ANA gains JAL’s market share on cargo

WITH Japan Airlines (JAL) distancing itself from air cargo, All Nippon Airways (ANA) is moving in to exploit the vacuum.

Since JAL filed for bankruptcy in January it has announced that it will solely use belly capacity instead of running freighters from the end of October. Its international cargo volume fell 7.2 per cent to 46,006 tons in June while ANA’s rose for the 10th successive month, up 36.6 per cent to 38,645 tons.

Domestically, JAL’s cargo volume rose two per cent in June to 36,313 tons, but ANA overtook it following the seventh straight month growth, taking it up 4.6 per cent in June to 37,300 tons.

ANA said: “With reduced freight capacity due to downsizing of aircraft and the effects of sluggish demand for perishable cargo and home delivery parcel services, domestic cargo volumes slightly fell below those of the previous year.

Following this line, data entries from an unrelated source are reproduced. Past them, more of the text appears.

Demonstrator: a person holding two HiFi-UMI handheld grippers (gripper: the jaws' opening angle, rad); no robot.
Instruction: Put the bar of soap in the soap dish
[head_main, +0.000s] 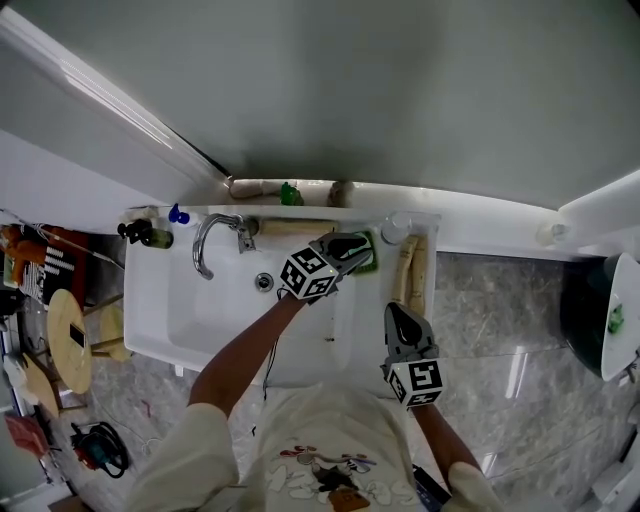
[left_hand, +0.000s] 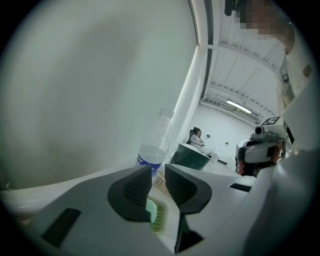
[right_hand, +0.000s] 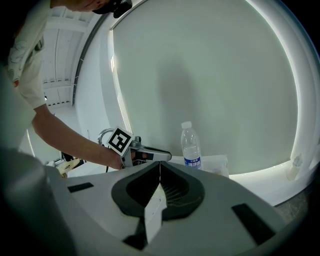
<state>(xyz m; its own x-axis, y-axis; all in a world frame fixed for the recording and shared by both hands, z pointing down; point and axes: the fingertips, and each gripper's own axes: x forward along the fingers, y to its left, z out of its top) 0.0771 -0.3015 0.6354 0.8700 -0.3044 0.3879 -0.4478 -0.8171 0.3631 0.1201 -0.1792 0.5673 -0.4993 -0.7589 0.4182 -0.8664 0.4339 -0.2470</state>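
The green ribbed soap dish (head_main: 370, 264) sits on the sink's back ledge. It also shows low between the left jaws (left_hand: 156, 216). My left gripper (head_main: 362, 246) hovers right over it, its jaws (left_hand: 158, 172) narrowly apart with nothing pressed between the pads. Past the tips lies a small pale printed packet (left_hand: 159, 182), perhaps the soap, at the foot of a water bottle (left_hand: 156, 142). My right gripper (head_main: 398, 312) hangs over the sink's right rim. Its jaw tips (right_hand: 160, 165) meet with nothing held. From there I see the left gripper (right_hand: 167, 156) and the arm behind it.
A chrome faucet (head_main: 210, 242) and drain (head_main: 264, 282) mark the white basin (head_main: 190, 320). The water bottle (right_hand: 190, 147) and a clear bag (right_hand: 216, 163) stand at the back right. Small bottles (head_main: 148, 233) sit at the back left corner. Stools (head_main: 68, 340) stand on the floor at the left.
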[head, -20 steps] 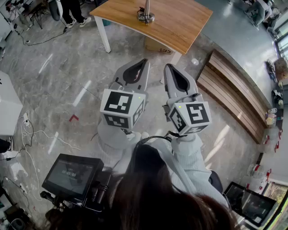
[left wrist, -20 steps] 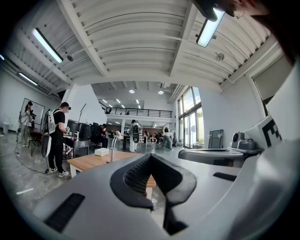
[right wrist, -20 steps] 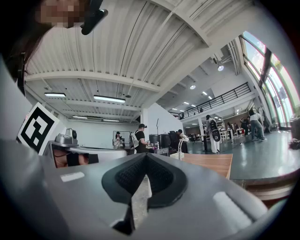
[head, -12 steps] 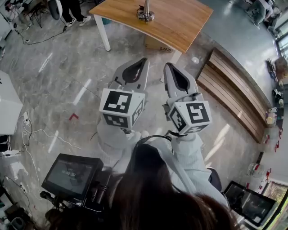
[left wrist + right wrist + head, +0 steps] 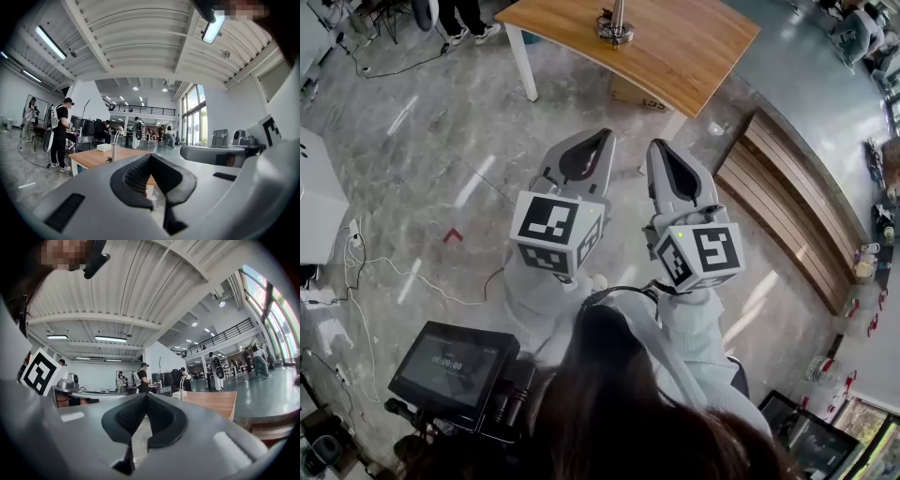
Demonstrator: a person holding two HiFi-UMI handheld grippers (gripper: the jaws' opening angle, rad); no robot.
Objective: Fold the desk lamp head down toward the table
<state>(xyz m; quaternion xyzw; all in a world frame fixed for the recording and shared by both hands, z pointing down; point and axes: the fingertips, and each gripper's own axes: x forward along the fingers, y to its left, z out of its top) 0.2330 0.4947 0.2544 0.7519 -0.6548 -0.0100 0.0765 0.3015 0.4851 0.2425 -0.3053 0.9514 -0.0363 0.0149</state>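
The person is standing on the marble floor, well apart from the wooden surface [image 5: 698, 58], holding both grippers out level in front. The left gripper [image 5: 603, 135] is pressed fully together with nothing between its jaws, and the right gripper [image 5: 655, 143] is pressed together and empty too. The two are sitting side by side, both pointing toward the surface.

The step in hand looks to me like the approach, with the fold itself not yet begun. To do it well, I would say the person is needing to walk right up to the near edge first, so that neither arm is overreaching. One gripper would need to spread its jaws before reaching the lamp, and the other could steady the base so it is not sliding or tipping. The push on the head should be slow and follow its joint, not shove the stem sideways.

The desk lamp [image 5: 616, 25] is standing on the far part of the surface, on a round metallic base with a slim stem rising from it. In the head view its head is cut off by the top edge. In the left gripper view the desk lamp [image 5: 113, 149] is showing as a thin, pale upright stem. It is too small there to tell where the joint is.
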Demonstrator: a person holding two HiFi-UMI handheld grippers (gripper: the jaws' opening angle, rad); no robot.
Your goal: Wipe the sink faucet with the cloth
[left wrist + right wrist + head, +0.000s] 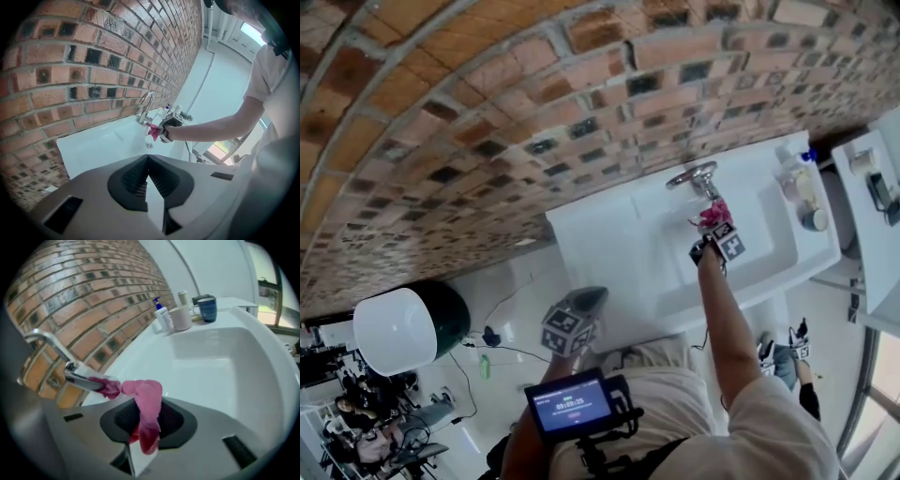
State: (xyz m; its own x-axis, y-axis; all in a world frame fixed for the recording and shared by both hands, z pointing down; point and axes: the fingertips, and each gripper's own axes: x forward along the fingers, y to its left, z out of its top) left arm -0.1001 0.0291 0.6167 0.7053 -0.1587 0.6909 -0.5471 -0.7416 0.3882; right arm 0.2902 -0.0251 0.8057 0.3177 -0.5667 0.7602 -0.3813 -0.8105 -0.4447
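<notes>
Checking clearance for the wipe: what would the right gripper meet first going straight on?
Probably the sink basin; the faucet sits left of that line, touched only by the cloth in the right gripper. Depth is unclear.

Daylight comes in from a window (249,32). The white sink (609,234) is very bright, almost washed out. The brick wall (441,141) looks darker. Both gripper views bend round at the edges, with black corners. Up close, the cloth (146,401) and faucet (51,345) look blurry.
</notes>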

However international cargo volumes rose with growth in Chinese domestic market demand driven by the implementation of economic stimulus measures, as well as a rise in shipment demand of plasma display and semiconductor-related materials in Taipei and Seoul. Transport saw positive growth, primarily on Asian routes, and volumes in the period increased significantly versus last year.”

JAL’s reorganisation has seen it merge four of its subsidiary sales companies – JAL Sales, JAL Sales Hokkaido, JAL Sales West Japan and JAL Sales Kyushu – effective 1 October. The merged entity will be named JAL Sales.

In addition, JAL has sold sell 90 per cent of its stake in JAL Sky Kansai, while JAL Ground Service in turn sold 90 per cent of its stake in both JAL Ground Service Kansai and JAL Ground Support Kansai to Konoike Transport.